Alternatively, manually download and install the packages using:

$ pip3 install numpy-1.25.0-cp311-cp311-linux_riscv64.whl
$ pip3 install opencv_python-4.5.4+4cd224d-cp311-cp311-linux_riscv64.whl
$ pip3 install kiwisolver-1.4.4-cp311-cp311-linux_riscv64.whl
$ pip3 install Pillow-9.5.0-cp311-cp311-linux_riscv64.whl
$ pip3 install matplotlib-3.7.2.dev0+gb3bd929cf0.d20230630-cp311-cp311-linux_riscv64.whl
$ pip3 install pycocotools-2.0.6-cp311-cp311-linux_riscv64.whl
$ pip3 install loguru-0.7.0-py3-none-any.whl
$ pip3 install MarkupSafe-2.1.3-cp311-cp311-linux_riscv64.whl
$ pip3 install torch-2.0.0a0+gitc263bd4-cp311-cp311-linux_riscv64.whl
$ pip3 install torchvision-0.15.1a0-cp311-cp311-linux_riscv64.whl
$ pip3 install psutil-5.9.5-cp311-abi3-linux_riscv64.whl
$ pip3 install tqdm-4.65.0-py3-none-any.whl
$ pip3 install tabulate-0.9.0-py3-none-any.whl

During installation, pip automatically resolves any additional pure Python dependencies from the official source.

Inference Execution

Within the example directory, run the onnx_inference.py sample:

$ python3 onnx_inference.py -m yolox_s.onnx -i ../../assets/dog.jpg -o outdir -s 0.7 --input_shape 640,640
About Parameters
  • -m: Specifies the model file
  • -i: Specifies the input image path
  • -o: Specifies the output directory
  • -s: Sets the detection threshold
  • --input_shape: Specifies the input image dimensions

Reference Results

In this tutorial, the input is as shown in the following figure.
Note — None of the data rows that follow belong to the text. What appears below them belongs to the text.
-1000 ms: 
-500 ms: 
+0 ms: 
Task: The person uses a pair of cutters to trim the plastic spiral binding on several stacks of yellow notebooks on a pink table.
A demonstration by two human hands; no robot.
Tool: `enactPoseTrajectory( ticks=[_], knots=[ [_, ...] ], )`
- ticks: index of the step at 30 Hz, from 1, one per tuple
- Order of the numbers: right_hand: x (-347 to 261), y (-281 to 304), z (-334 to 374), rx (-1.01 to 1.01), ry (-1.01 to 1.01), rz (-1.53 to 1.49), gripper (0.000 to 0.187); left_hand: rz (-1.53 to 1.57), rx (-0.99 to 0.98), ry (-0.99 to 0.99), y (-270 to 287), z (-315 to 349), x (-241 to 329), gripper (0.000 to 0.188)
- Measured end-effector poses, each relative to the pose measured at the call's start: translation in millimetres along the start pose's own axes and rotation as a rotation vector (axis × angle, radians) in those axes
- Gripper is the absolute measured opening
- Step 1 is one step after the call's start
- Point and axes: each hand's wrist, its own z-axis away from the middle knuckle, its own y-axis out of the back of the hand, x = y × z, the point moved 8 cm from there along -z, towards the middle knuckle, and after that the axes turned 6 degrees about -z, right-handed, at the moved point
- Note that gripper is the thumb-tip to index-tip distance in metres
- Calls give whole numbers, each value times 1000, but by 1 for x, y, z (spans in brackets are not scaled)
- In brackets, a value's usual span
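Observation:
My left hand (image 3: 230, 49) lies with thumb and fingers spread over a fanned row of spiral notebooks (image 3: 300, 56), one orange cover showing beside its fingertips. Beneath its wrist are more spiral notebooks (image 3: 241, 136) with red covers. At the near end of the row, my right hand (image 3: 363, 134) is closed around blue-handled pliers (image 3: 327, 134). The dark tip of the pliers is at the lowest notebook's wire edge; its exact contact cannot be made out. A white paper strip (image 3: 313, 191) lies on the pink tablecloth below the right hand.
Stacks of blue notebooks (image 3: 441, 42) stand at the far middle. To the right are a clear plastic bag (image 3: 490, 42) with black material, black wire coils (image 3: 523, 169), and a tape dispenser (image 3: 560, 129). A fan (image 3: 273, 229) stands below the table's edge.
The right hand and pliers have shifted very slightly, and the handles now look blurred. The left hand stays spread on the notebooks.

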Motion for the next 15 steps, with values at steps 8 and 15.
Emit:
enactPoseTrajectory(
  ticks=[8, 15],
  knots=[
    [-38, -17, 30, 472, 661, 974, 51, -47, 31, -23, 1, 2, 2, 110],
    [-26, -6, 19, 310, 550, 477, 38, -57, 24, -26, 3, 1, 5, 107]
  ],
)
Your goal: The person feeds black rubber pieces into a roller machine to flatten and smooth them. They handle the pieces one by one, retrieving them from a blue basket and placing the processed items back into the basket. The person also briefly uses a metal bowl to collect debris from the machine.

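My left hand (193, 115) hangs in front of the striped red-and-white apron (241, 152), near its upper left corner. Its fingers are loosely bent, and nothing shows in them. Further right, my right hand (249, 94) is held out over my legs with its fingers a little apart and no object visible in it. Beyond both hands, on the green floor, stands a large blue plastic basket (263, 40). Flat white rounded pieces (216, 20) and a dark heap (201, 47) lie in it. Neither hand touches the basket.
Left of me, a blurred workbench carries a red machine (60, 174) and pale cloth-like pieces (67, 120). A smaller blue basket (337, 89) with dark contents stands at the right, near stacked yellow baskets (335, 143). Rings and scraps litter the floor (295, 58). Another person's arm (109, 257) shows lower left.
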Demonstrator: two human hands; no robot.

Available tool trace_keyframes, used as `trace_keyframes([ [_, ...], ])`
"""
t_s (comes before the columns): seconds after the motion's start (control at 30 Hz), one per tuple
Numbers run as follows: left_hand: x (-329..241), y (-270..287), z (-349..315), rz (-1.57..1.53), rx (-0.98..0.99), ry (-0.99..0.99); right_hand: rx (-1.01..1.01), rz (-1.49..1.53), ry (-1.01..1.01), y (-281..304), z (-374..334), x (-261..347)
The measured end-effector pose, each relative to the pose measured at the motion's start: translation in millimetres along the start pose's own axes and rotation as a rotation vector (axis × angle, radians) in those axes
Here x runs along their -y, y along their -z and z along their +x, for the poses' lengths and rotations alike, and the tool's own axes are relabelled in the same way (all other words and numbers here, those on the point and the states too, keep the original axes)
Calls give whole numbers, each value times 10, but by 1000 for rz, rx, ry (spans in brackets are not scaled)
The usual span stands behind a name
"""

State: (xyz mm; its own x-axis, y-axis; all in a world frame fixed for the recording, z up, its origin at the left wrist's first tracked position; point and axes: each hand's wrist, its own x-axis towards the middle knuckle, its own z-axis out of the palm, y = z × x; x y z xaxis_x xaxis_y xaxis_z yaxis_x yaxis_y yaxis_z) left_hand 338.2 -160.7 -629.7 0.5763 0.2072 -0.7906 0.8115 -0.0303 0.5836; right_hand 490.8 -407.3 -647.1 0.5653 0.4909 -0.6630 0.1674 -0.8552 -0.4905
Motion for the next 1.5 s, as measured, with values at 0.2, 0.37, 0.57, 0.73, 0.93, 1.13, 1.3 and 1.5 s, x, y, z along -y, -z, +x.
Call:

Under a threshold of 0.7, the expected detection results of YOLOX are as follows.

Input Image

After normal execution of the example, a result image dog.jpg will be generated in the outdir directory. The image will show detected objects with bounding boxes and probability annotations, as shown in the image below:

Detection Results

The detection identifies two people and one soccer ball.